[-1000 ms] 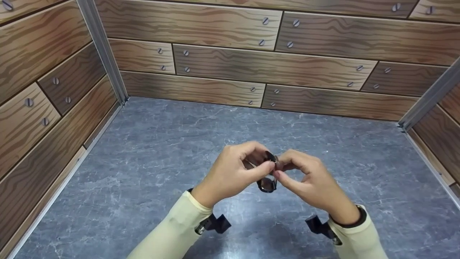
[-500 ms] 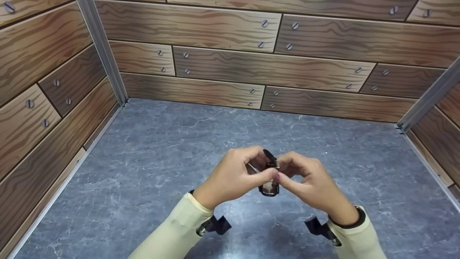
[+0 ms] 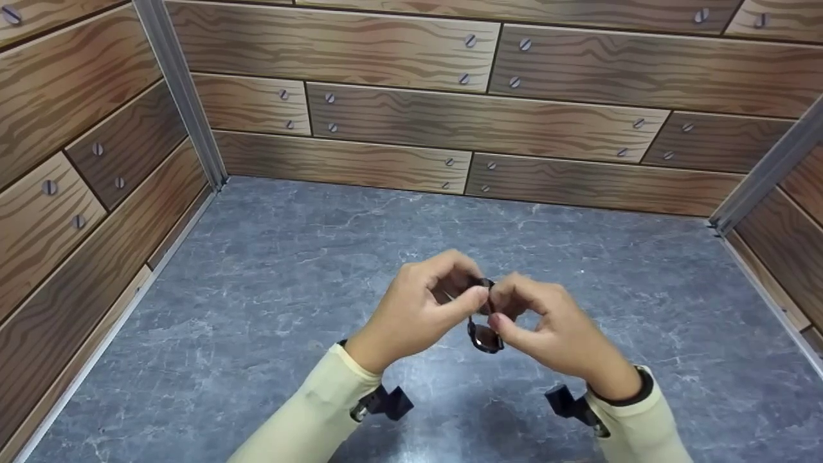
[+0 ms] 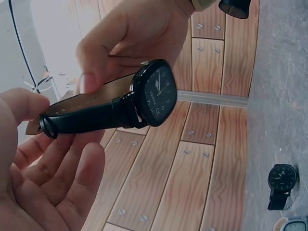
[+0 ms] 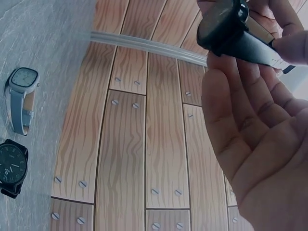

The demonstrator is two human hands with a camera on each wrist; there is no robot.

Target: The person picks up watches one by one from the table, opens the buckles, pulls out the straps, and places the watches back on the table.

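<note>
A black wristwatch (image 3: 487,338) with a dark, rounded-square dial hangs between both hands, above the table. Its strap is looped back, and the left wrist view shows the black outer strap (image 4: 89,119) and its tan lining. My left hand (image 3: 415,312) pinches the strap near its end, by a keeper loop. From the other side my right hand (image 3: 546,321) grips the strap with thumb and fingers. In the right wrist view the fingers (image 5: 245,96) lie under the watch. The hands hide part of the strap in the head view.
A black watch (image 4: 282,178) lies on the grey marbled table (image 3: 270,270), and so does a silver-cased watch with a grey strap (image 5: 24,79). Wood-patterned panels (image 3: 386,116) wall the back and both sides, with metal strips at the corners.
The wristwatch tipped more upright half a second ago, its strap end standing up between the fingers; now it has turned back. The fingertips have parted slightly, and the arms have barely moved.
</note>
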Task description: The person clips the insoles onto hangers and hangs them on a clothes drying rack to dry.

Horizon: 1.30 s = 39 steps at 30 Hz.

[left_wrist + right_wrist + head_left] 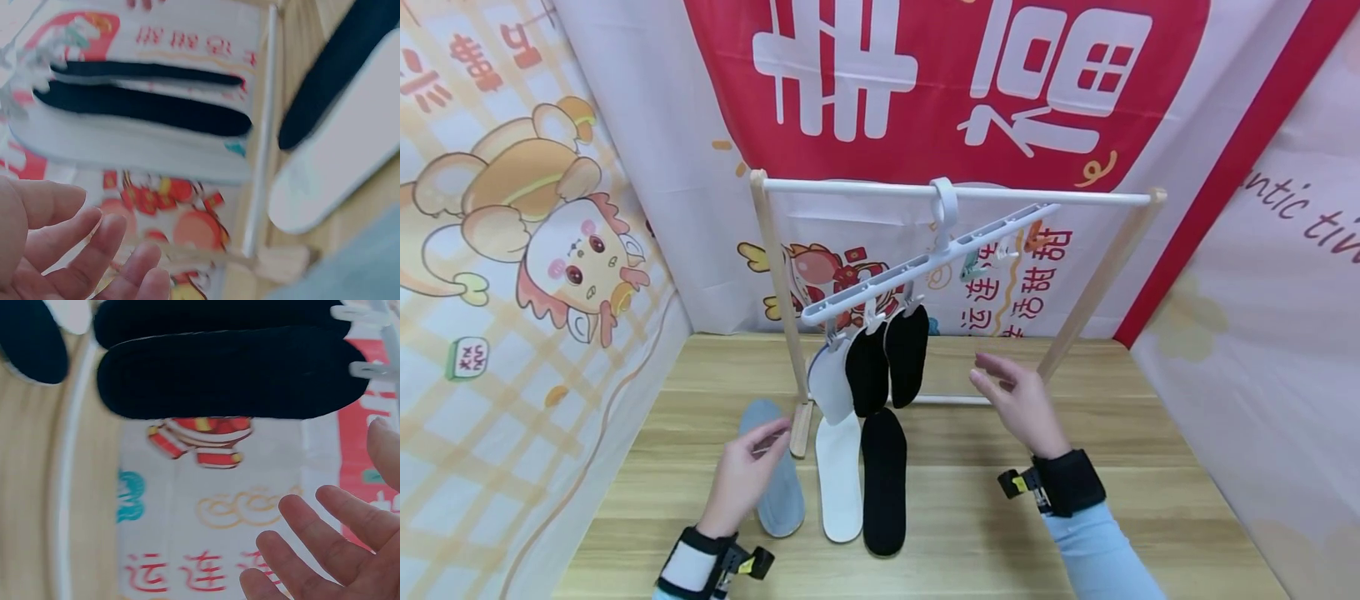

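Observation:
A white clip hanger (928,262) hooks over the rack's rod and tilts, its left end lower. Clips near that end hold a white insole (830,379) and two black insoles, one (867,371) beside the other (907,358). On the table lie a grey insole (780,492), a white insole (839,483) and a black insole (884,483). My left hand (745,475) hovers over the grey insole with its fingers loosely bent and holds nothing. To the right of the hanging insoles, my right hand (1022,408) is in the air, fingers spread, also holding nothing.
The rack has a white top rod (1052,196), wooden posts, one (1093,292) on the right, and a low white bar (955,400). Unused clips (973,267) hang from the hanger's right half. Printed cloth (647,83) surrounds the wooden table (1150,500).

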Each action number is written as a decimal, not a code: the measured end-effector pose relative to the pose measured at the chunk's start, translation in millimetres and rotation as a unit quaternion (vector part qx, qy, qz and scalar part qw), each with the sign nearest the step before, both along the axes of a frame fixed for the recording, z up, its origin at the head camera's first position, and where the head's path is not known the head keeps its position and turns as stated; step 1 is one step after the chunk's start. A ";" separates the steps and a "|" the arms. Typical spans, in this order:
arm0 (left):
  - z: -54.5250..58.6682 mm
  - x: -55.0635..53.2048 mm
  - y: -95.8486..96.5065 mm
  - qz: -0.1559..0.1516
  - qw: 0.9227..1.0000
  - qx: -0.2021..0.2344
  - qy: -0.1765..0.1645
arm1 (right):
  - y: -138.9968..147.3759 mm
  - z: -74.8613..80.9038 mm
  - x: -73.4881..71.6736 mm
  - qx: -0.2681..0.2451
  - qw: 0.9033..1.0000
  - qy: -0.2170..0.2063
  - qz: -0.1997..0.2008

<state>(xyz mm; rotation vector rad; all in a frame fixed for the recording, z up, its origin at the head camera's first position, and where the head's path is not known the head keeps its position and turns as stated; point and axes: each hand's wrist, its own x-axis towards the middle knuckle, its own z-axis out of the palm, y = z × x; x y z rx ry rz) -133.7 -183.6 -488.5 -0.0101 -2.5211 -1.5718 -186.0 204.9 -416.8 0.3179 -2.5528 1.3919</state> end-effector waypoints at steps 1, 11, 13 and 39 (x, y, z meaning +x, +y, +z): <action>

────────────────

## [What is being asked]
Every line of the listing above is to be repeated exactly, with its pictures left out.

## [Task response]
[-1000 ms] 
[-500 ms] 
[+0 ms] 
[+0 ms] 
[+0 ms] 

The demonstrator is two human hands with a camera on each wrist; there is no robot.

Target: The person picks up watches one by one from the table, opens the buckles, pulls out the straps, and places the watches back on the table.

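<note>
A black wristwatch (image 3: 487,338) with a dark, rounded-square dial hangs between both hands, above the table. Its strap is looped back, and the left wrist view shows the black outer strap (image 4: 89,119) and its tan lining. My left hand (image 3: 415,312) pinches the strap near its end, by a keeper loop. From the other side my right hand (image 3: 546,321) grips the strap with thumb and fingers. In the right wrist view the fingers (image 5: 245,96) lie under the watch. The hands hide part of the strap in the head view.
A black watch (image 4: 282,178) lies on the grey marbled table (image 3: 270,270), and so does a silver-cased watch with a grey strap (image 5: 24,79). Wood-patterned panels (image 3: 386,116) wall the back and both sides, with metal strips at the corners.
The wristwatch tipped more upright half a second ago, its strap end standing up between the fingers; now it has turned back. The fingertips have parted slightly, and the arms have barely moved.
</note>
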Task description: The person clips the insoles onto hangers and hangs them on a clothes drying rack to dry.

Horizon: 1.30 s = 39 steps at 30 Hz.

[left_wrist + right_wrist + head_left] 

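Observation:
A white clip hanger (928,262) hooks over the rack's rod and tilts, its left end lower. Clips near that end hold a white insole (830,379) and two black insoles, one (867,371) beside the other (907,358). On the table lie a grey insole (780,492), a white insole (839,483) and a black insole (884,483). My left hand (745,475) hovers over the grey insole with its fingers loosely bent and holds nothing. To the right of the hanging insoles, my right hand (1022,408) is in the air, fingers spread, also holding nothing.
The rack has a white top rod (1052,196), wooden posts, one (1093,292) on the right, and a low white bar (955,400). Unused clips (973,267) hang from the hanger's right half. Printed cloth (647,83) surrounds the wooden table (1150,500).
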
Each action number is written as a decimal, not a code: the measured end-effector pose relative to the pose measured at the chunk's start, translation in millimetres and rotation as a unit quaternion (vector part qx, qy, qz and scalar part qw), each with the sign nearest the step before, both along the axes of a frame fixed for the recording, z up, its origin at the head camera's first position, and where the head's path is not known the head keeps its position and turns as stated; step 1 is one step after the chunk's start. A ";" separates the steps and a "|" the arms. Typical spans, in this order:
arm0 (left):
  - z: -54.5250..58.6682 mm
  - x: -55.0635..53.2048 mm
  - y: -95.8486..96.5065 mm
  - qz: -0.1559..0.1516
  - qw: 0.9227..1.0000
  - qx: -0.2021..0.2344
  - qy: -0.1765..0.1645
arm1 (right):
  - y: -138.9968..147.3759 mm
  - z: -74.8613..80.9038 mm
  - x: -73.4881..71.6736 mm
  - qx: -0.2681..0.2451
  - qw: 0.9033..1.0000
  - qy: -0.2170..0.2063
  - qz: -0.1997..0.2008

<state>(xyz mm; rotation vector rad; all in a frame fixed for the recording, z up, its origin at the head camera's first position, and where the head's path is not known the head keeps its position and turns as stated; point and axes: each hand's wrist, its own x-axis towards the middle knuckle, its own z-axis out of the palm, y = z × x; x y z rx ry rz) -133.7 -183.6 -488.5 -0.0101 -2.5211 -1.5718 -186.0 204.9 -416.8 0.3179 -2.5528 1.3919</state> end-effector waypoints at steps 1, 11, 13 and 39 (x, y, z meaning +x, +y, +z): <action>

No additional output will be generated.